-- Exercise --
Repeat all the data that appears below, keeping it exact.

-- Input data --
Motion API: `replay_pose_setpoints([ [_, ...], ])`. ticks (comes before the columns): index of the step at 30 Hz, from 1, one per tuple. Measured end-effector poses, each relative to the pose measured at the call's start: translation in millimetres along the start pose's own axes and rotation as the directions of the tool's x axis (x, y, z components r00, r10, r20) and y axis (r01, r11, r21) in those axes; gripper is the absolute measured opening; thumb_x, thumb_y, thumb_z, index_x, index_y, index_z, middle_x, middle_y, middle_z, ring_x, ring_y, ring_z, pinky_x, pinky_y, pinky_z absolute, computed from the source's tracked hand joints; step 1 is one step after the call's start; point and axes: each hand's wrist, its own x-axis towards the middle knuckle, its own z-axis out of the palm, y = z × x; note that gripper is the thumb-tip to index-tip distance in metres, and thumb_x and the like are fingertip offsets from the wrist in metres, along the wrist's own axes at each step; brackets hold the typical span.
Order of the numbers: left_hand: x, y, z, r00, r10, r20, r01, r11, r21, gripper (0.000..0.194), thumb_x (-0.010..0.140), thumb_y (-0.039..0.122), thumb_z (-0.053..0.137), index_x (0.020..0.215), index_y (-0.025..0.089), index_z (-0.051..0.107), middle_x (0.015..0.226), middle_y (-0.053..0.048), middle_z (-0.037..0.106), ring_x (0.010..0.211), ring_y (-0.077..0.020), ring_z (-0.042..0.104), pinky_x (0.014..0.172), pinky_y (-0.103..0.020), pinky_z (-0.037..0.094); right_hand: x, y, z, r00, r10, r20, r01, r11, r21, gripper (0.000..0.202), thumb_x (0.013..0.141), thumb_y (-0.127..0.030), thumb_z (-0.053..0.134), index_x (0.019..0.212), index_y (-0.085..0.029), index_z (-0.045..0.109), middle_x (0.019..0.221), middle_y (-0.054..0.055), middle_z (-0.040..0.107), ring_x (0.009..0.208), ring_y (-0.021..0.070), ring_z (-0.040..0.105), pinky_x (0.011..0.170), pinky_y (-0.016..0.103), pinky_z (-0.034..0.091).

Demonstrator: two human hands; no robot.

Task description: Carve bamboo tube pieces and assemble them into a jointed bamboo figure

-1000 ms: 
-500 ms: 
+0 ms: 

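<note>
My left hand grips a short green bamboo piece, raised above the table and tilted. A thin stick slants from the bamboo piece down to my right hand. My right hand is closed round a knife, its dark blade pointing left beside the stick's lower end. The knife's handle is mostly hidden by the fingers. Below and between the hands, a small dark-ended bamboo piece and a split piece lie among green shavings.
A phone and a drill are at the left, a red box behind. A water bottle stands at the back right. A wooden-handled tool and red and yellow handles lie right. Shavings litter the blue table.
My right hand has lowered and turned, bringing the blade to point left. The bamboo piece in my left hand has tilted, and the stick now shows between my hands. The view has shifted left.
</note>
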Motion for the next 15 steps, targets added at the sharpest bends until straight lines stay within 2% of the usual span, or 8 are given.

-- Task response --
Motion API: `replay_pose_setpoints([ [_, ...], ])`. ticks (comes before the columns): index of the step at 30 Hz, from 1, one per tuple. Measured end-effector poses, each relative to the pose measured at the call's start: translation in millimetres along the start pose's own axes and rotation as the directions of the tool's x axis (x, y, z components r00, r10, r20) and y axis (r01, r11, r21) in those axes; gripper is the absolute measured opening; thumb_x, thumb_y, thumb_z, index_x, index_y, index_z, middle_x, middle_y, middle_z, ring_x, ring_y, ring_z, pinky_x, pinky_y, pinky_z absolute, computed from the source's tracked hand joints; step 1 is one step after the call's start; point and axes: each hand's wrist, its own x-axis towards the middle knuckle, its own z-axis out of the palm, y = z × x; note that gripper is the thumb-tip to index-tip distance in metres, and thumb_x and the like are fingertip offsets from the wrist in metres, along the wrist's own axes at each step; brackets hold the typical span.
Order of the numbers: left_hand: x, y, z, r00, r10, r20, r01, r11, r21, gripper (0.000..0.194), thumb_x (-0.010..0.140), thumb_y (-0.039..0.122), thumb_z (-0.053..0.137), index_x (0.020..0.215), index_y (-0.025..0.089), index_z (-0.051..0.107), middle_x (0.015..0.226), middle_y (-0.053..0.048), middle_z (-0.037..0.106), ring_x (0.010..0.211), ring_y (-0.077..0.020), ring_z (-0.042..0.104), pinky_x (0.014..0.172), pinky_y (-0.103..0.020), pinky_z (-0.037..0.094); right_hand: x, y, z, r00, r10, r20, r01, r11, r21, gripper (0.000..0.202), thumb_x (0.013..0.141), thumb_y (-0.127..0.030), thumb_z (-0.053..0.134), index_x (0.019..0.212), index_y (-0.085..0.029), index_z (-0.045..0.109), middle_x (0.019..0.221), middle_y (-0.054..0.055), middle_z (-0.040..0.107), ring_x (0.009..0.208), ring_y (-0.021..0.070), ring_z (-0.040..0.105), pinky_x (0.011..0.170), pinky_y (-0.016..0.103), pinky_z (-0.034..0.091).

Demonstrator: two human hands; no robot.

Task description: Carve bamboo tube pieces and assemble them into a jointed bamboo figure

-1000 ms: 
-500 ms: 
+0 ms: 

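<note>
My left hand grips a short green bamboo piece, raised above the table and tilted. A thin stick slants from the bamboo piece down to my right hand. My right hand is closed round a knife, its dark blade pointing left beside the stick's lower end. The knife's handle is mostly hidden by the fingers. Below and between the hands, a small dark-ended bamboo piece and a split piece lie among green shavings.
A phone and a drill are at the left, a red box behind. A water bottle stands at the back right. A wooden-handled tool and red and yellow handles lie right. Shavings litter the blue table.
My right hand has lowered and turned, bringing the blade to point left. The bamboo piece in my left hand has tilted, and the stick now shows between my hands. The view has shifted left.
</note>
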Motion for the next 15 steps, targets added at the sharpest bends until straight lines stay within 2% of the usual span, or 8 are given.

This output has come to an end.